__What you should do__. Exactly as written, transcribe each line of the listing.
Top of Information supplied
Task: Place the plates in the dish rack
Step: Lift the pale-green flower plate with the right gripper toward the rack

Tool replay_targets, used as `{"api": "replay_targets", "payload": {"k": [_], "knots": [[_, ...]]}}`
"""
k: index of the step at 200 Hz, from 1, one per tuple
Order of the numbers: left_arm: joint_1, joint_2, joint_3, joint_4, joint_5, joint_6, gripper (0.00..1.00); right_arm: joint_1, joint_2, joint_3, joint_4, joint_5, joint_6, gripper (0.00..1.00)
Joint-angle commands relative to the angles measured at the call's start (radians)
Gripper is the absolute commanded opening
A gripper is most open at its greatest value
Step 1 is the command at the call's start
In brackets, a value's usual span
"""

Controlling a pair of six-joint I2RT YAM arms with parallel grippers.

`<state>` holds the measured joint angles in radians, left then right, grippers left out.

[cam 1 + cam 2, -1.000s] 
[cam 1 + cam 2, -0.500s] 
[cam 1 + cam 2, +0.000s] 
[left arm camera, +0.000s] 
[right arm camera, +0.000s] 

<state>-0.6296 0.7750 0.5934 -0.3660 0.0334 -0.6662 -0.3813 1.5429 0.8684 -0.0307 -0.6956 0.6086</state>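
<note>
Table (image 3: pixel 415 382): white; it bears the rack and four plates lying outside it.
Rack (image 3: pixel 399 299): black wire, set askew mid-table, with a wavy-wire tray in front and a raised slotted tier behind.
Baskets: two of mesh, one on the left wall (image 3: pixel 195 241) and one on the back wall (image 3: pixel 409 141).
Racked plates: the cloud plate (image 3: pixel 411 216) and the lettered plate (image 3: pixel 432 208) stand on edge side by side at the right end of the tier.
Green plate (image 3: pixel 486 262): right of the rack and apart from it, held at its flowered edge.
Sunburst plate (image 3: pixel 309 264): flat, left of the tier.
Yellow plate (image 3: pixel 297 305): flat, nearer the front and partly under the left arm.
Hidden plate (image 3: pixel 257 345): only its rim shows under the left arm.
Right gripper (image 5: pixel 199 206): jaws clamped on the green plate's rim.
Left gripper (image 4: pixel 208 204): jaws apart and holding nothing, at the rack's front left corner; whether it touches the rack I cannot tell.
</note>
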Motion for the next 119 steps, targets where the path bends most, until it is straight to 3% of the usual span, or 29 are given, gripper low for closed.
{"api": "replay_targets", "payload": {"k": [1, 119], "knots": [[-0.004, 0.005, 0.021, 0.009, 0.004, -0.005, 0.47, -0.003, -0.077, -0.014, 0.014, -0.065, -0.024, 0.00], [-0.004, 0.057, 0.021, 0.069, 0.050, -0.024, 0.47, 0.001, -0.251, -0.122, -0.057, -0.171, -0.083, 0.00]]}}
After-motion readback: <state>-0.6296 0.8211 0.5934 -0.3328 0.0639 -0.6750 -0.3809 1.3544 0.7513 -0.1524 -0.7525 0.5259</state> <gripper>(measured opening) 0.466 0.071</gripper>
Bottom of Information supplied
__Result for this exercise__.
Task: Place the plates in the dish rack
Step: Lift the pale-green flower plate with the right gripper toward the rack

Tool replay_targets, used as `{"api": "replay_targets", "payload": {"k": [_], "knots": [[_, ...]]}}`
"""
k: index of the step at 200 Hz, from 1, one per tuple
Order of the numbers: left_arm: joint_1, joint_2, joint_3, joint_4, joint_5, joint_6, gripper (0.00..1.00); right_arm: joint_1, joint_2, joint_3, joint_4, joint_5, joint_6, gripper (0.00..1.00)
Joint-angle commands relative to the angles measured at the call's start (radians)
Gripper is the absolute commanded opening
A gripper is most open at its greatest value
Step 1 is the command at the call's start
In brackets, a value's usual span
"""

Controlling a pair of six-joint I2RT YAM arms with parallel grippers.

`<state>` holds the measured joint angles in radians, left then right, grippers left out.

[cam 1 + cam 2, -1.000s] 
[cam 1 + cam 2, -0.500s] 
[cam 1 + cam 2, +0.000s] 
[left arm camera, +0.000s] 
[right arm camera, +0.000s] 

<state>-0.6296 0.7750 0.5934 -0.3660 0.0334 -0.6662 -0.3813 1.5429 0.8684 -0.0307 -0.6956 0.6086</state>
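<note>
Table (image 3: pixel 415 382): white; it bears the rack and four plates lying outside it.
Rack (image 3: pixel 399 299): black wire, set askew mid-table, with a wavy-wire tray in front and a raised slotted tier behind.
Baskets: two of mesh, one on the left wall (image 3: pixel 195 241) and one on the back wall (image 3: pixel 409 141).
Racked plates: the cloud plate (image 3: pixel 411 216) and the lettered plate (image 3: pixel 432 208) stand on edge side by side at the right end of the tier.
Green plate (image 3: pixel 486 262): right of the rack and apart from it, held at its flowered edge.
Sunburst plate (image 3: pixel 309 264): flat, left of the tier.
Yellow plate (image 3: pixel 297 305): flat, nearer the front and partly under the left arm.
Hidden plate (image 3: pixel 257 345): only its rim shows under the left arm.
Right gripper (image 5: pixel 199 206): jaws clamped on the green plate's rim.
Left gripper (image 4: pixel 208 204): jaws apart and holding nothing, at the rack's front left corner; whether it touches the rack I cannot tell.
</note>
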Motion for the next 119 steps, targets where the path bends most, until it is straight to 3% of the usual span, or 29 are given, gripper low for closed.
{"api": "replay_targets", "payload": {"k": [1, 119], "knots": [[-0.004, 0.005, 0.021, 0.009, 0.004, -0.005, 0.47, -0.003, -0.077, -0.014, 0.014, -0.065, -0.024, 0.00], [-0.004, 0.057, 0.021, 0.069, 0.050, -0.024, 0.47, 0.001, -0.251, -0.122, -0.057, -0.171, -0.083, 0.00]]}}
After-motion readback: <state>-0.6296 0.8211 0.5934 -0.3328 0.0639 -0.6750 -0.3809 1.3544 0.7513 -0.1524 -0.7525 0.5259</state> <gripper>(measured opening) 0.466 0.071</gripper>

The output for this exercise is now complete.